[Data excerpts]
------------------------------------------------------------
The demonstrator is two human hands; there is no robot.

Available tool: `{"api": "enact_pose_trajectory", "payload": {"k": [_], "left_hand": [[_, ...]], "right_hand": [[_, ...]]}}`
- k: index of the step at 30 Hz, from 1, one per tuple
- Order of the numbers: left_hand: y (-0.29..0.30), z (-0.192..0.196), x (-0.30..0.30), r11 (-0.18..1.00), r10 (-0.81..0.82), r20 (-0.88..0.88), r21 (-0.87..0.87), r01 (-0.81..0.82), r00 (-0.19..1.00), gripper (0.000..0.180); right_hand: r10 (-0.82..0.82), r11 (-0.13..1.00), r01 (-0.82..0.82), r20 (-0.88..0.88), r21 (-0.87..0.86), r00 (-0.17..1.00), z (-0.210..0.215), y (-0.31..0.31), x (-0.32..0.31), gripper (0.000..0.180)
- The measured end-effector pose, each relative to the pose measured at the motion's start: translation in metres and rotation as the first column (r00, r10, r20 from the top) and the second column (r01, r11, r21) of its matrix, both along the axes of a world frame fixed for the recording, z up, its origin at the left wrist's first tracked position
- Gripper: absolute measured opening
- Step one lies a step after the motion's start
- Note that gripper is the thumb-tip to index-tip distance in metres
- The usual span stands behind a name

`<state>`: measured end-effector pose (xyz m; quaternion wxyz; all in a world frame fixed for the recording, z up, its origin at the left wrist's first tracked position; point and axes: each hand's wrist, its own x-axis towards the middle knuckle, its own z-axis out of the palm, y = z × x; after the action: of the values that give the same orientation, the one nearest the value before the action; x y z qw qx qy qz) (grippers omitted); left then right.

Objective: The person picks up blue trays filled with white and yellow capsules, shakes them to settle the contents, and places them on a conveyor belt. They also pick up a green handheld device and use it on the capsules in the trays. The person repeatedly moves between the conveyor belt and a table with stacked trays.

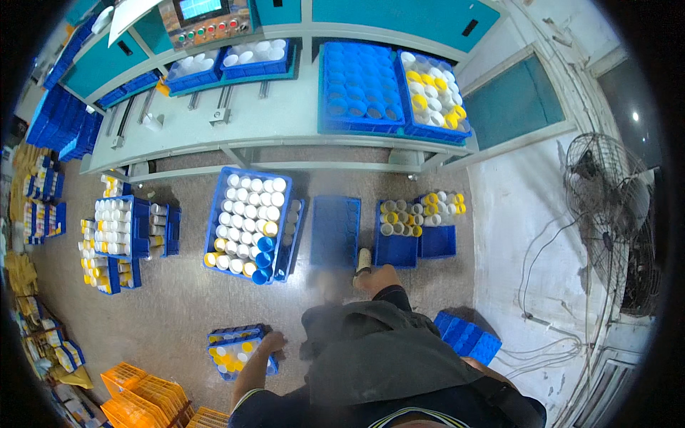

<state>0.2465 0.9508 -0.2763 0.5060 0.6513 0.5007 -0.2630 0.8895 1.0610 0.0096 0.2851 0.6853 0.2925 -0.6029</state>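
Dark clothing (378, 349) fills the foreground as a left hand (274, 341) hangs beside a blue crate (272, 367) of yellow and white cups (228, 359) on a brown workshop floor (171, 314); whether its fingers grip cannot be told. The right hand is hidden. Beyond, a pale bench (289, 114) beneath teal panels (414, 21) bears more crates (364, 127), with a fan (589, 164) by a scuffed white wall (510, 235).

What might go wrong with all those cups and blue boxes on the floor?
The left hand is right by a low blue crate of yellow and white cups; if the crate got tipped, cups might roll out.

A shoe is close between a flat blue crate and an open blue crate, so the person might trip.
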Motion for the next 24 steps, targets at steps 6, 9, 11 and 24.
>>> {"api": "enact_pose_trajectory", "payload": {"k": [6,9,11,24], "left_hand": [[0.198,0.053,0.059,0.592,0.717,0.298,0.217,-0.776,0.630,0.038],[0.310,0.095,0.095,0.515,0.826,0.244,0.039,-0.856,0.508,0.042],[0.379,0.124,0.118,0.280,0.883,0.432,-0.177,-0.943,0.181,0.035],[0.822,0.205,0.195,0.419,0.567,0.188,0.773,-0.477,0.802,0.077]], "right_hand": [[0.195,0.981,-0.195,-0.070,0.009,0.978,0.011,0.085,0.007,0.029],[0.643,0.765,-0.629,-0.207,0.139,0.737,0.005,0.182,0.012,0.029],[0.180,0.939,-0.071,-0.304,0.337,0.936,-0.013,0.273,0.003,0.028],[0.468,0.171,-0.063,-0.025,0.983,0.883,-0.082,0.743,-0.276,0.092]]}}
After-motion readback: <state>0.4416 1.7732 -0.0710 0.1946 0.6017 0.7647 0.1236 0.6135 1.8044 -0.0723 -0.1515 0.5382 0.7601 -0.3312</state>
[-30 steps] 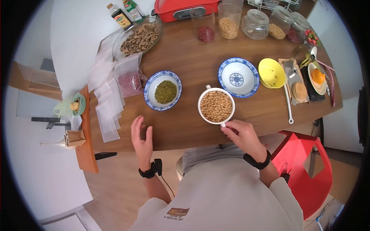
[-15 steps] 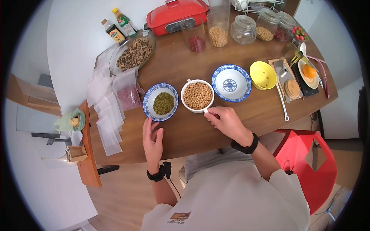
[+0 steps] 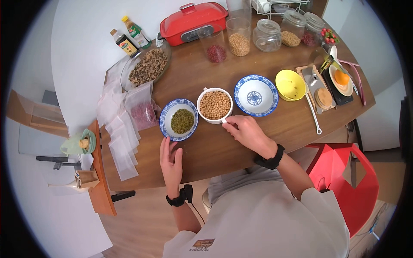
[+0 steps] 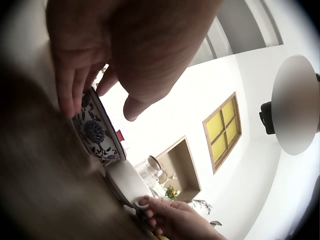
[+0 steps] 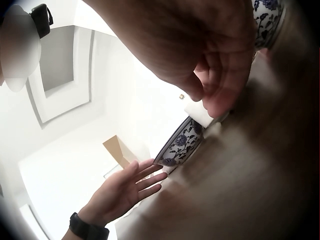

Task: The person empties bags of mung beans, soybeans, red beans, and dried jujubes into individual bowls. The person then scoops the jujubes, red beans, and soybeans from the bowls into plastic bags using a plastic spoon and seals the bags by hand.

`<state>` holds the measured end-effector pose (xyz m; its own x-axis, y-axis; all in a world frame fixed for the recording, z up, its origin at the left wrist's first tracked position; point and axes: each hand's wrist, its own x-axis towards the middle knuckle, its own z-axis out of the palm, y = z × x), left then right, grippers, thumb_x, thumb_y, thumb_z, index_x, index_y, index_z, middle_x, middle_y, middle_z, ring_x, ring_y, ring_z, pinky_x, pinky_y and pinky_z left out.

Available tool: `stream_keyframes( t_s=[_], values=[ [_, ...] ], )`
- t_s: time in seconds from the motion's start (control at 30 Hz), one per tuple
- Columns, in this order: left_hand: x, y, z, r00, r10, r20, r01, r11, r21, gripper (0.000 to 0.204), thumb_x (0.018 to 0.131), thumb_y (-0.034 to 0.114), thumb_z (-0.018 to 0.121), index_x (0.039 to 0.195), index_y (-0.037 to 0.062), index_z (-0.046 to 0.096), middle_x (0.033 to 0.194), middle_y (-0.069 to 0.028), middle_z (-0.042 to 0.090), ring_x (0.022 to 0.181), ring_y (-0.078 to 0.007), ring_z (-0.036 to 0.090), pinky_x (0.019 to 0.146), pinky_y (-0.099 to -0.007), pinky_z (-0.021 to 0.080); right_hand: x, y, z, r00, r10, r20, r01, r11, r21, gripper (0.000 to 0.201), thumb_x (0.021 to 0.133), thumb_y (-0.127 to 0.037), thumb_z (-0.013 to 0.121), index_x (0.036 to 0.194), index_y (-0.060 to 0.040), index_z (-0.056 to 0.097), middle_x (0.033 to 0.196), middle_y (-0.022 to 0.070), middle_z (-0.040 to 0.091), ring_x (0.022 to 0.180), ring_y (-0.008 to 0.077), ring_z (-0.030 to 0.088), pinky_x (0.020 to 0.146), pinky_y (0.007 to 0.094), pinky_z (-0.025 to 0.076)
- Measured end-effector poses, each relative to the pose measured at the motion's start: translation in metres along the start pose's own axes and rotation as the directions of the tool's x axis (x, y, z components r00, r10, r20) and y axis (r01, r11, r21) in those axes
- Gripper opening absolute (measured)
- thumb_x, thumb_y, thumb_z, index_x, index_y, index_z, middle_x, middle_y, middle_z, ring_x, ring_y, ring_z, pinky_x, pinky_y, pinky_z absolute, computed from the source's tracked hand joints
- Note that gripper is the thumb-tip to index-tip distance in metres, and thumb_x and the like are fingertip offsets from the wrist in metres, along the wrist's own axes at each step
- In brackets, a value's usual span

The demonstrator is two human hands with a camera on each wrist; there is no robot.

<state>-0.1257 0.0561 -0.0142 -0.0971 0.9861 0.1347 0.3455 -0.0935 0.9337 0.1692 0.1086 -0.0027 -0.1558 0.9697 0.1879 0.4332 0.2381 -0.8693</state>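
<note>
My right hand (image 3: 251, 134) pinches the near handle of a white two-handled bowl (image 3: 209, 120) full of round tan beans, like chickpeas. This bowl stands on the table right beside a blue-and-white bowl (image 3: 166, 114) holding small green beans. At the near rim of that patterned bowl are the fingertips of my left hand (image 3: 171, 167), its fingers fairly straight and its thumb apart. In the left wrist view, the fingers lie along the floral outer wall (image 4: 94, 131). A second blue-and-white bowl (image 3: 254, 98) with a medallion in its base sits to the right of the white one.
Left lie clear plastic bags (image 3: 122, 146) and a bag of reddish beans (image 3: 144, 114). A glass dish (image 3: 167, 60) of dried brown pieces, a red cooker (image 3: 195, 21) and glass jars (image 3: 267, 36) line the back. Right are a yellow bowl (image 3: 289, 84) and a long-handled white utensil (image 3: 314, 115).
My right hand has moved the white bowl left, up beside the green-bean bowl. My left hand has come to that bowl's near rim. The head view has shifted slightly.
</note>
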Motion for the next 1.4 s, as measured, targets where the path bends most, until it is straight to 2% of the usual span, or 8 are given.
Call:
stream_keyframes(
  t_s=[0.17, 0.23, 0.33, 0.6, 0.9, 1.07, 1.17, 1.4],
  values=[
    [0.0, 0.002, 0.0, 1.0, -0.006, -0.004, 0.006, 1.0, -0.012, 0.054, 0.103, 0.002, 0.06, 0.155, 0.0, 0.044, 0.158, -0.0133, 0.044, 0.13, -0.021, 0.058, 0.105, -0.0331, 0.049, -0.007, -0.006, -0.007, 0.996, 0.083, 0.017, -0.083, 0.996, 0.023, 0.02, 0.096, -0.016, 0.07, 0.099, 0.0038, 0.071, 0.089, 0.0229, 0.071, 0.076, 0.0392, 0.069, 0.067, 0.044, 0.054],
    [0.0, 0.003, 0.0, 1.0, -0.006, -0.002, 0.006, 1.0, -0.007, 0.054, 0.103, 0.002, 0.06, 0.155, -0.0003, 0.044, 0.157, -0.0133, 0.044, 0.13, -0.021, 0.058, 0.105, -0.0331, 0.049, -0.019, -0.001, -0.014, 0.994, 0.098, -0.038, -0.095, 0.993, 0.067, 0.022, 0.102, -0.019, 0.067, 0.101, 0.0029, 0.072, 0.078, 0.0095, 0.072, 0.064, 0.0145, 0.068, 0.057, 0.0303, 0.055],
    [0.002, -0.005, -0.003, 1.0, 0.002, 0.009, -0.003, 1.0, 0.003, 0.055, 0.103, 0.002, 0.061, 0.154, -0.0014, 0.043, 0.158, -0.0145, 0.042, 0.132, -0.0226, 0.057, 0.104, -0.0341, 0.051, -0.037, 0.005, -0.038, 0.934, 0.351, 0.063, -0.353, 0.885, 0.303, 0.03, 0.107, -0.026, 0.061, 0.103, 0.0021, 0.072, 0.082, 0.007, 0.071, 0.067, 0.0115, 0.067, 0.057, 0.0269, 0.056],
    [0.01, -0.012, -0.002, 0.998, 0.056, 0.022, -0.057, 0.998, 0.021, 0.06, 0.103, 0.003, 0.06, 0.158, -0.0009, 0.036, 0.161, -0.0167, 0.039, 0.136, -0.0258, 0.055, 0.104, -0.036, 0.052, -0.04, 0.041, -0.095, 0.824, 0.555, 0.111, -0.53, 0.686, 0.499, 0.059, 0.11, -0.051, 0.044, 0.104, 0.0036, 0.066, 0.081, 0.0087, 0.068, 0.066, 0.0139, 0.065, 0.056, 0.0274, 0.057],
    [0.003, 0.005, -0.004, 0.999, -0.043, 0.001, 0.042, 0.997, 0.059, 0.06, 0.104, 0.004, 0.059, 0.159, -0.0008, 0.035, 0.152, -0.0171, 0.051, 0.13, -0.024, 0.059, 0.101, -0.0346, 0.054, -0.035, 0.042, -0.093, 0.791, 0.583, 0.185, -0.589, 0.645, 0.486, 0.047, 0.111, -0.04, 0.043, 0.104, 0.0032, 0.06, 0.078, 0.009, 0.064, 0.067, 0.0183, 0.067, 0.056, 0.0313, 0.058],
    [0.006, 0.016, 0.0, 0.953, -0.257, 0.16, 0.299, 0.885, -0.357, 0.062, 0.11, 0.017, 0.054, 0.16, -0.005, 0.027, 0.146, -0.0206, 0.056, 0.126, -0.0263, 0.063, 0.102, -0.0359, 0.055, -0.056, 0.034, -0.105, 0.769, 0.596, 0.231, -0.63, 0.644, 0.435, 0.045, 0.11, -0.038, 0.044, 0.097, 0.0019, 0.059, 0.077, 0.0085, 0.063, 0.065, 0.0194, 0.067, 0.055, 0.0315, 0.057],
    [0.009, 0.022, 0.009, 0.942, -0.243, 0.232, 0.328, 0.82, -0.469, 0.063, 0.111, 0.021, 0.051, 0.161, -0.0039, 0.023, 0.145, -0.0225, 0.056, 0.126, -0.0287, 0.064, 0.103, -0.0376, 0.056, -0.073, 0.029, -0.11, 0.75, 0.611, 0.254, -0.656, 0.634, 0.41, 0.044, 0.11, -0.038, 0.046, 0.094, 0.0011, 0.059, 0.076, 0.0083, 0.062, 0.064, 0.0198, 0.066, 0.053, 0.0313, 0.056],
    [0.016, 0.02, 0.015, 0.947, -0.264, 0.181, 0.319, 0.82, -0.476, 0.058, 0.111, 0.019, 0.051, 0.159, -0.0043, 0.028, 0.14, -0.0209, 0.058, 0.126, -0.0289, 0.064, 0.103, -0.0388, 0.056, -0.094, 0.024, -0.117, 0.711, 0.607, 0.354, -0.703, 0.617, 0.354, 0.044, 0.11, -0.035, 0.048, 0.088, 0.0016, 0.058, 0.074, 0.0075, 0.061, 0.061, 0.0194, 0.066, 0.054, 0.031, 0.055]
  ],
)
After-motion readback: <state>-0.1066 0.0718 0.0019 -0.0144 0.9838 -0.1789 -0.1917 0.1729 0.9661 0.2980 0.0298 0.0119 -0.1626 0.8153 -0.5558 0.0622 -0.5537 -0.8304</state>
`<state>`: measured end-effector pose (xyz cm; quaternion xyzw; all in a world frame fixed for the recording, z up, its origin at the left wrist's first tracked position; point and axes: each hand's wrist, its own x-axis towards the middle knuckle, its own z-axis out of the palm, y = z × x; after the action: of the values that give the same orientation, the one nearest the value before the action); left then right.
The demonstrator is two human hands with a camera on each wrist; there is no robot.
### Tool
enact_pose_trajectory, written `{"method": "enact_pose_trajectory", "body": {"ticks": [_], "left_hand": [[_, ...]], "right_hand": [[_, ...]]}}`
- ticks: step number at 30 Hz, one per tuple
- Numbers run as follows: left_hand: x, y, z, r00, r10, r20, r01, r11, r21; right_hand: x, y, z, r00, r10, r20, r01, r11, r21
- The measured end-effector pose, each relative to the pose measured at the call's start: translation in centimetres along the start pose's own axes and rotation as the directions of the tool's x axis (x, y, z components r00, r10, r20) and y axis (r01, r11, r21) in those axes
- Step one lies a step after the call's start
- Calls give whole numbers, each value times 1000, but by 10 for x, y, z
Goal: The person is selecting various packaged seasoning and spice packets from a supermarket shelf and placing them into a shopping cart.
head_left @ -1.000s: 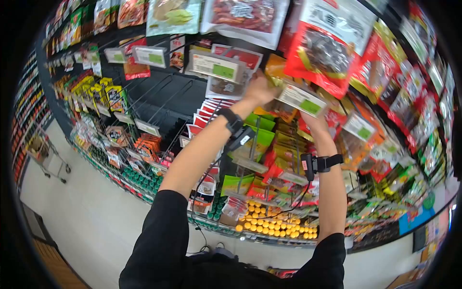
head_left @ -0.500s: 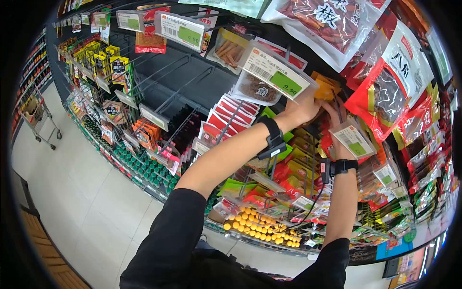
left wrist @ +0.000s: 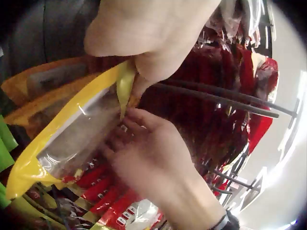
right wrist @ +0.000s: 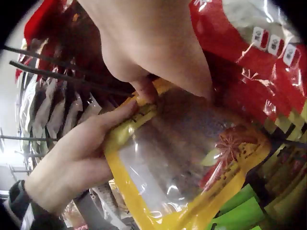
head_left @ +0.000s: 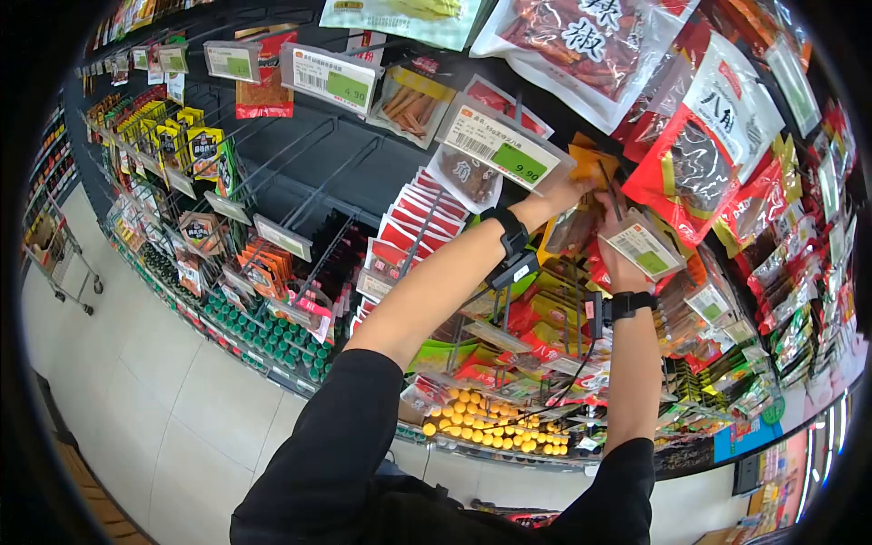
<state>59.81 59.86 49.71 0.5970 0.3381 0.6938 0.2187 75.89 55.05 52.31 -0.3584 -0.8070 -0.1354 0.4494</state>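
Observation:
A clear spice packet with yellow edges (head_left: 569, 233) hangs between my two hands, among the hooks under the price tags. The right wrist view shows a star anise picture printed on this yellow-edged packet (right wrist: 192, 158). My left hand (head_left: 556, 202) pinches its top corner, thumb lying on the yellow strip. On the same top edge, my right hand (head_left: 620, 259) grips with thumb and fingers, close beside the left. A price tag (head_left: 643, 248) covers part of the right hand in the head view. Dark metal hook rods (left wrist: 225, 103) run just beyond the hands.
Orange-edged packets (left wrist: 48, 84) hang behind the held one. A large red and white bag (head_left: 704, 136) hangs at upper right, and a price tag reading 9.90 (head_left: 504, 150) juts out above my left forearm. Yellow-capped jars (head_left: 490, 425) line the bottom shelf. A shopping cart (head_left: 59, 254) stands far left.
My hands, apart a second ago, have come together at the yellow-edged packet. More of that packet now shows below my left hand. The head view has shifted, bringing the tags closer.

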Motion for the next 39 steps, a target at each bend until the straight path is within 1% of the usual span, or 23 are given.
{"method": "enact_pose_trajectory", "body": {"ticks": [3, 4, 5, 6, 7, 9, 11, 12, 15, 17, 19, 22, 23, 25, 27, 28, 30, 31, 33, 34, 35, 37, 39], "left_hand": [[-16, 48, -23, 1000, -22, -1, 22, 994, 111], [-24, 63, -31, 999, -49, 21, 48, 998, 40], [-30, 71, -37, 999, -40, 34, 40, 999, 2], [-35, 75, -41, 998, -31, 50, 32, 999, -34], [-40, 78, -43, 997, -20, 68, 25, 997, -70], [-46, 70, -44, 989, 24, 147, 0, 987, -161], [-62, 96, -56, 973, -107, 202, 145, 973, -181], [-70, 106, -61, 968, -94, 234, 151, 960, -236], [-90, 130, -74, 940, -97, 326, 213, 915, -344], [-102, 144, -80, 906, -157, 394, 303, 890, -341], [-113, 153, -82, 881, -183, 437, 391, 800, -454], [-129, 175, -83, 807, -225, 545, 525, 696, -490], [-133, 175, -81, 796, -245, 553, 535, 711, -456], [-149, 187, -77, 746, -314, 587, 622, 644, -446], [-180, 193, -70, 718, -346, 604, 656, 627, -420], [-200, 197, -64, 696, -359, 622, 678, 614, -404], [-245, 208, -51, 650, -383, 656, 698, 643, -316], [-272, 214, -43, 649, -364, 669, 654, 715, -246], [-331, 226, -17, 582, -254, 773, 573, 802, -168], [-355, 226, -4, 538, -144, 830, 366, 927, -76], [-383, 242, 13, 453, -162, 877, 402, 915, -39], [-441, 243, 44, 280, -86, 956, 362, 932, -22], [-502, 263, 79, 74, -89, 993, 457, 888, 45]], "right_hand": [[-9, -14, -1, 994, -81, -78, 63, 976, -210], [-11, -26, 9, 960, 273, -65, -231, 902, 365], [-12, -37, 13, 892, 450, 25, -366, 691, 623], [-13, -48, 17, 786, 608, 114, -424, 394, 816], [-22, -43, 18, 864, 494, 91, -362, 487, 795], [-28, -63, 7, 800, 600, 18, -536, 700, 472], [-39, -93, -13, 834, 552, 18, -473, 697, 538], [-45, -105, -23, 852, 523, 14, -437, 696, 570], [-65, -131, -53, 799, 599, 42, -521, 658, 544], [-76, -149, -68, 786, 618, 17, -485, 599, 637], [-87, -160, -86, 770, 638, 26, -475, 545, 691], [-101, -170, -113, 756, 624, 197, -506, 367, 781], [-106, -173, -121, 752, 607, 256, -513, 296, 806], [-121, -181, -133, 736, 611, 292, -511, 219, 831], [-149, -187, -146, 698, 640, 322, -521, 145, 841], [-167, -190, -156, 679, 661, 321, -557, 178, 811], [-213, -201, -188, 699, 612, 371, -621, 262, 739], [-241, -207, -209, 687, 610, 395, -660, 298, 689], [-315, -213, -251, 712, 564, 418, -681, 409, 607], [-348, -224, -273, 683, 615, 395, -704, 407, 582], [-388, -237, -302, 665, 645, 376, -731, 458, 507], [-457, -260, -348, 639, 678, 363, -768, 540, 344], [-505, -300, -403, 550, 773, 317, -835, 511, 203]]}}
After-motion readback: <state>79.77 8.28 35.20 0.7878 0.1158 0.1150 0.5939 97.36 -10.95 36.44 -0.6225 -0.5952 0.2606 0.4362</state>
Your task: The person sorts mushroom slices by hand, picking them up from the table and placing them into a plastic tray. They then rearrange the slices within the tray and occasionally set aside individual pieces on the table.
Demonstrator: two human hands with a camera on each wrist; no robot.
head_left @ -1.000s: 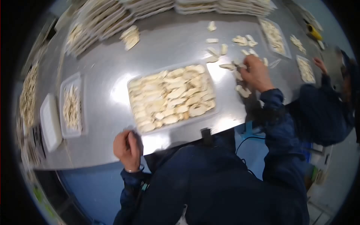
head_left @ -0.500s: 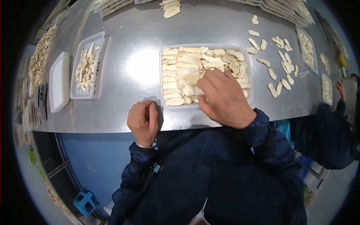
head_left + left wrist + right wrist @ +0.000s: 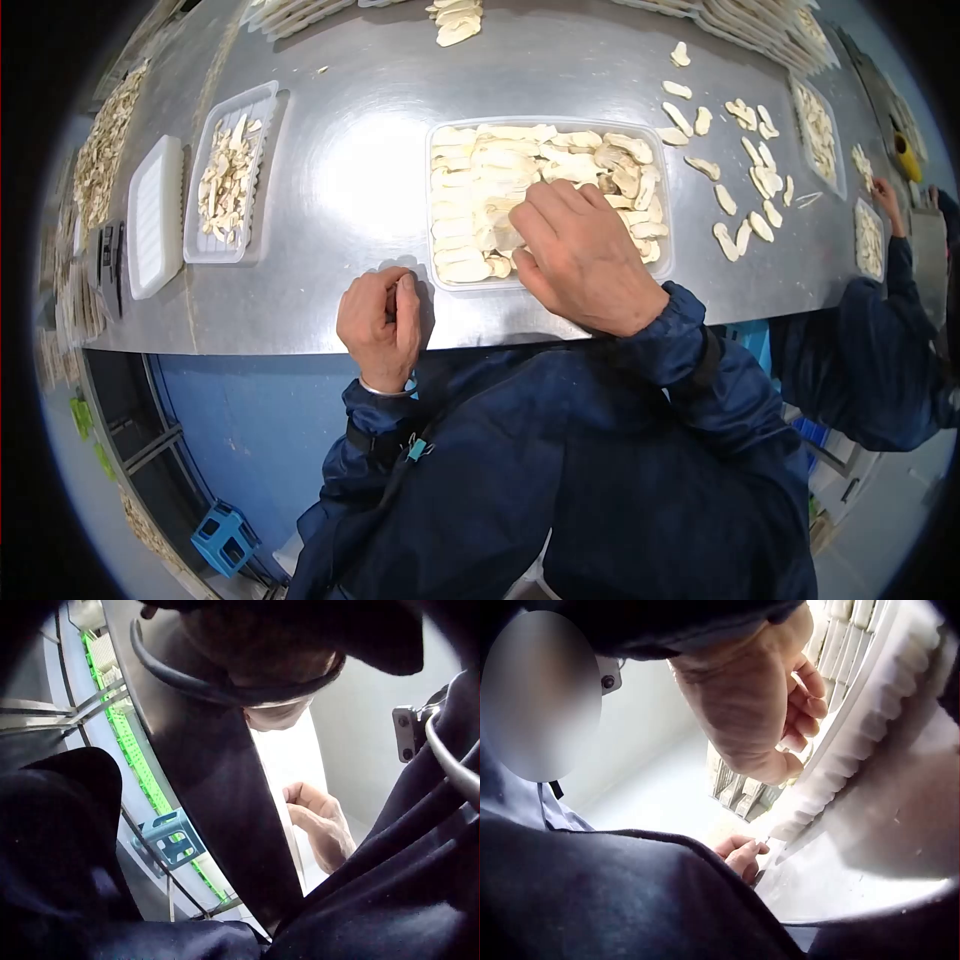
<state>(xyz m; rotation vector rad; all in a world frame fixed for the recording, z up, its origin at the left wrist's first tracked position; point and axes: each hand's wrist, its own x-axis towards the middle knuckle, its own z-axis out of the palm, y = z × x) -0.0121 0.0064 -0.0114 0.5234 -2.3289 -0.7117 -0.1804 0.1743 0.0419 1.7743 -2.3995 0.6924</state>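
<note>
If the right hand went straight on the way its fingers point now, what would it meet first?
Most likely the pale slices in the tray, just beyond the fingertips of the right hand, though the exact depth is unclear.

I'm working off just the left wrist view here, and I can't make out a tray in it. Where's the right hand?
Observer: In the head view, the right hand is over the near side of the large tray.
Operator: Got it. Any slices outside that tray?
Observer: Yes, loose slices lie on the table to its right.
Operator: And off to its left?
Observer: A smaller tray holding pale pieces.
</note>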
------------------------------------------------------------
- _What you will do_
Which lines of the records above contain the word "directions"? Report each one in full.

- _Answer section_
- Measured end-effector poses, each relative to the pose measured at the motion's start: translation in metres along the start pose's own axes and rotation as the directions of the tool's x axis (x, y, z components r00, r10, r20) and y axis (r01, r11, r21) in those axes
- The measured end-effector pose, each relative to the pose measured at the call's start: translation in centimetres along the start pose's own axes and rotation as the directions of the tool's x axis (x, y, z components r00, r10, r20) and y axis (r01, r11, r21) in those axes

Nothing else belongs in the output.